> WHAT IS EXPECTED:
Scan the listing for the word "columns", and copy out each line where it is found.
- - - - - - -
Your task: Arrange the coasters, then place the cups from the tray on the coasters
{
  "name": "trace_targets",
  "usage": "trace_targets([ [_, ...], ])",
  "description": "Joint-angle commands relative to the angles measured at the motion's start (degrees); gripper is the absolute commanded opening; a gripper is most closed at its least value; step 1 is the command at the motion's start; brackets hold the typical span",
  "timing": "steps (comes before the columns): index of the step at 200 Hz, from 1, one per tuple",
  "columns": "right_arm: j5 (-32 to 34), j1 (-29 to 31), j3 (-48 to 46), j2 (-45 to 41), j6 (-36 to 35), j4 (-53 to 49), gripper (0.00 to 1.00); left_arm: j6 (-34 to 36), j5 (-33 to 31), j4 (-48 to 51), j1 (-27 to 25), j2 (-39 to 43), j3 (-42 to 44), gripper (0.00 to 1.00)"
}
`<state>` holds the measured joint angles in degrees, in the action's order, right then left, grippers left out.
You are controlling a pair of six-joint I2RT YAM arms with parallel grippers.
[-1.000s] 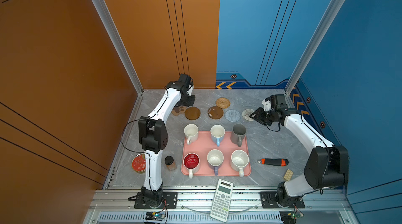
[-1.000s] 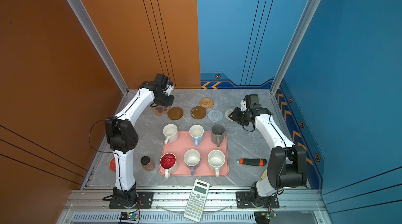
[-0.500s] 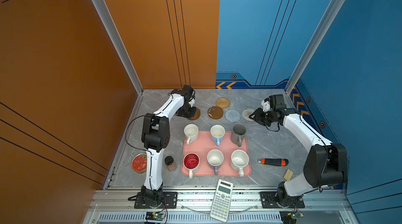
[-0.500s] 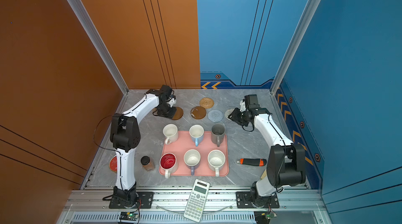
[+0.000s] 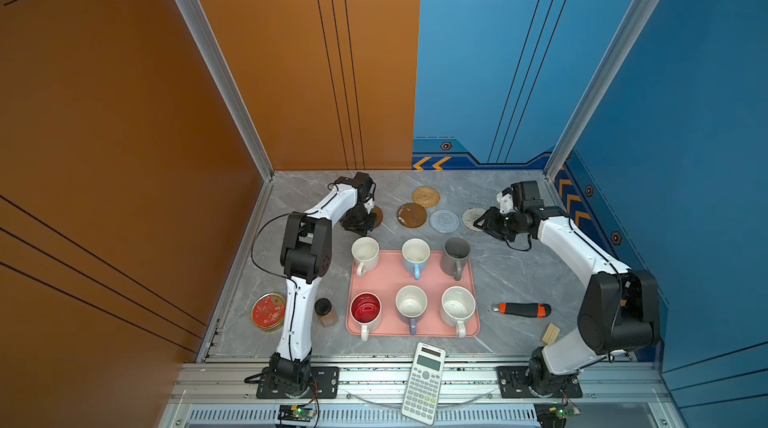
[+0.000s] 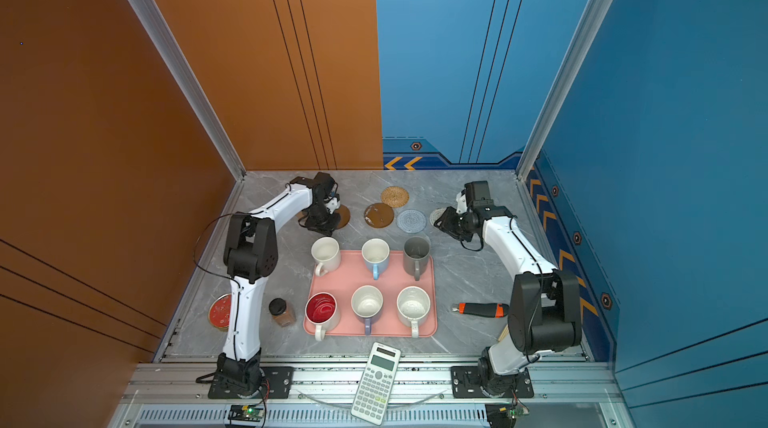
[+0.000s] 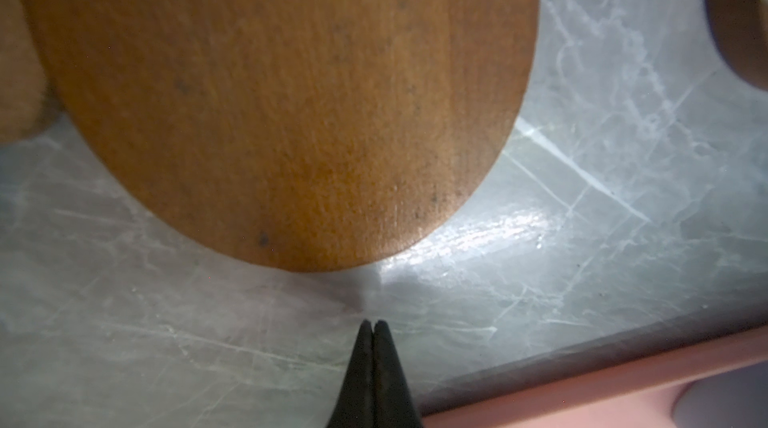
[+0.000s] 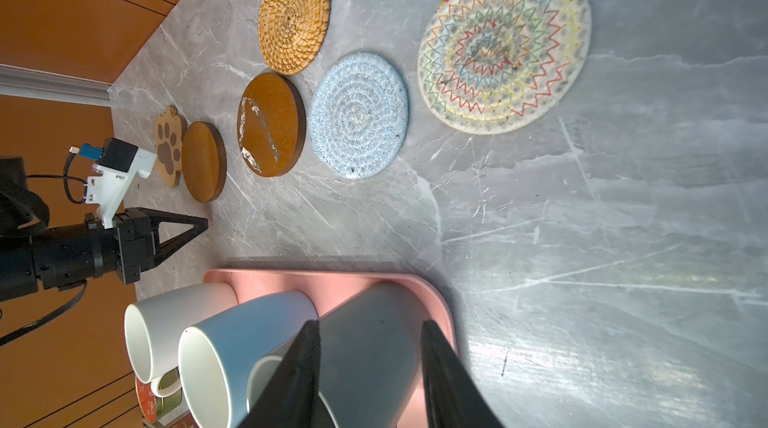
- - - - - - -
> RESPONSE AREA:
  "timing": "steps (comes before the columns): index of the step at 200 Hz, from 1, one per tuple",
  "columns": "right_arm: j5 (-32 to 34), j1 (-29 to 31), j3 (-48 to 46), j2 (-45 to 41), j6 (-36 to 35), j4 (-53 to 49), gripper (0.00 to 1.00); left_arm: j6 (-34 to 36), j5 (-33 to 31), j4 (-48 to 51), j1 (-27 to 25), j2 (-39 to 43), j3 (-42 to 44), gripper (0.00 to 1.00)"

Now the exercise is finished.